Les « Essais » sont antérieurs de plus de trente ans à la « Critique de la raison pure », l’ouvrage majeur d’Emmanuel Kant, qui a, d’une certaine façon, été rédigé, par son auteur, pour endiguer (c’est un point de vue assez couramment adopté) les effets pernicieux, du moins jugés comme tels, et qui se sont, en effet, avérés dévastateurs, pour la pensée philosophique, issue de la scolastique et toujours d’actualité au milieu du dix-neuvième siècle. La « Critique de la raison pure » est à l’empirisme inauguré par Hume, ce que la « Somme théologique » de Thomas d’Aquin avait été à la philosophie grecque classique, remise au goût du jour, en Occident, au treizième siècle ; il ne s’agit, ni plus ni moins, dans les deux cas, que de tentatives de récupération, par les religions dominantes (issues du christianisme), d’un courant philosophique en plein essor, en vue de sauver ce qui passait, aux yeux de certains, comme pouvant l’être encore, des fondements de ces religions. La lecture du génial Kant laisse le sentiment d’une incursion en plein cœur de l’Ecole, d’un contact avec l’un de ses adeptes, soucieux de préserver l’influence culturelle d’une philosophie christianisée et désuète, et préoccupé de ne pas en ébranler, irrémédiablement, les piliers, même s’il a bien conscience que les excès, les outrances de cette doctrine, sont désormais indéfendables… La digue élevée par la philosophie kantienne ne résistera  pas longtemps, et le reflux de la métaphysique, amorcé dès le Haut Moyen-Age, ne fera que s’accélérer au cours du vingtième siècle, pour, aujourd’hui, aboutir à une quasi totale disparition, les tenants de la théorie des deux substances ne formant plus qu’un étroit carré d’assiégés.

David Hume, et l’empirisme, ont, d’ores et déjà, triomphé, et, cependant, c’est toujours Emmanuel Kant, et sa philosophie critique, qui fascinent ; Kant passe pour le plus grand des deux philosophes, alors que, d’un point de vue doctrinal, sa pensée n’est qu’un pâle décalque de celle de Hume ; c’est ce dernier qui ouvre, en grand, les portes donnant sur la post-modernité ; les « Essais philosophiques » n’ont pas pris une ride ; ils parlent sans détour à l’homme d’aujourd’hui ; ils sont un préliminaire inévitable à toute recherche sur la condition de l’homme, à la compréhension de ce en quoi consiste la raison, à une approche cohérente du mode de fonctionnement de l’entendement humain ; pour le dire brièvement, on peut les considérer comme des prolégomènes à toutes recherches anthropologiques et philosophiques futures. 

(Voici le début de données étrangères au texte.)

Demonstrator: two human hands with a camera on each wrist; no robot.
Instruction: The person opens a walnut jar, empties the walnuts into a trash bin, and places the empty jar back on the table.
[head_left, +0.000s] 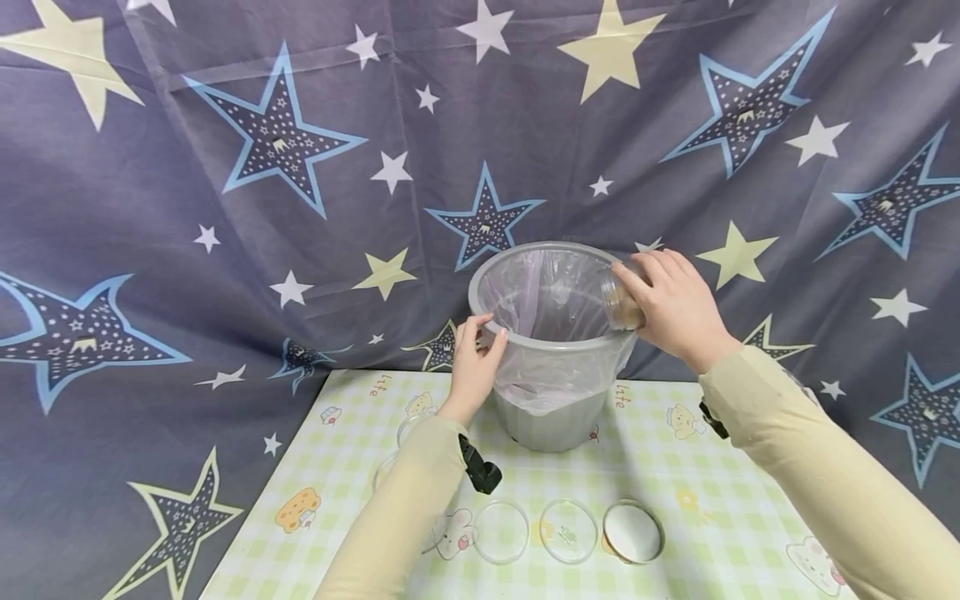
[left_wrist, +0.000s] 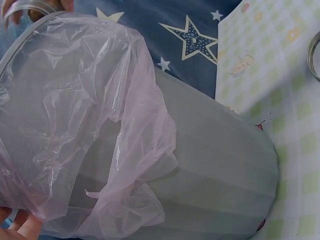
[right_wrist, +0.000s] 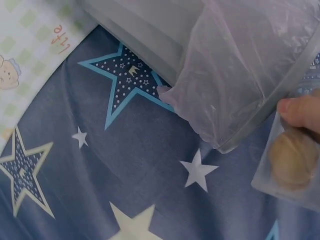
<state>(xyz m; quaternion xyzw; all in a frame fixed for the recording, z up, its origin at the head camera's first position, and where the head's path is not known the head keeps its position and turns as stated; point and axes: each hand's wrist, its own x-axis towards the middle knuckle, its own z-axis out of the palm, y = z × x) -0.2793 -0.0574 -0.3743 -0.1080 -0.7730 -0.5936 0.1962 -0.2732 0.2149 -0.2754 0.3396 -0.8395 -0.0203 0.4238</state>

A quoi peuvent donc tenir la notoriété de Kant et sa primauté incontestée ? Sans doute au fait que la philosophie continentale est restée attachée, viscéralement, à une conception de la philosophie proche de la pratique scolastique. La philosophie est en France une discipline universitaire ; elle doit se soumettre à un respect scrupuleux des formes. Le philosophe est un scribe, avant d’être un penseur ; il commente les maîtres à penser, et s’interdit de parler d’autorité ; l’appareil de références qui documente ses ouvrages est, souvent, plus important que le texte qu’il consacre au développement de ses propres idées… les émules d’un Jean-Jacques Rousseau, qui ne s’encombrait guère de citations, et privilégiait la vivacité du cours de sa pensée, ne sont pas légion… et ne sont pas pris au sérieux quand ils ont l’audace de se manifester. Un philosophe doit, forcément, d’abord, être un érudit ; un chercheur hautement spécialisé, condamné à ressasser inlassablement des textes anciens, et à penser, toujours, en prenant appui sur des textes, parfois désuets,  souvent frappés d’une évidente caducité.

On revendique encore l’autorité de Platon ou d’Aristote. Pourquoi pas ? Après tout ! Mais à condition de dépasser le stade de la pure exégèse et de s’autoriser l’audace d’en venir, finalement, à penser par soi-même, comme Hume n’a pas hésité à le faire.

 

[Louis R. Omert est l’auteur de l’ouvrage intitulé « Le sursaut », « Essai critique, social et philosophique », publié chez l’Harmattan, dans la collection « Questions contemporaines »]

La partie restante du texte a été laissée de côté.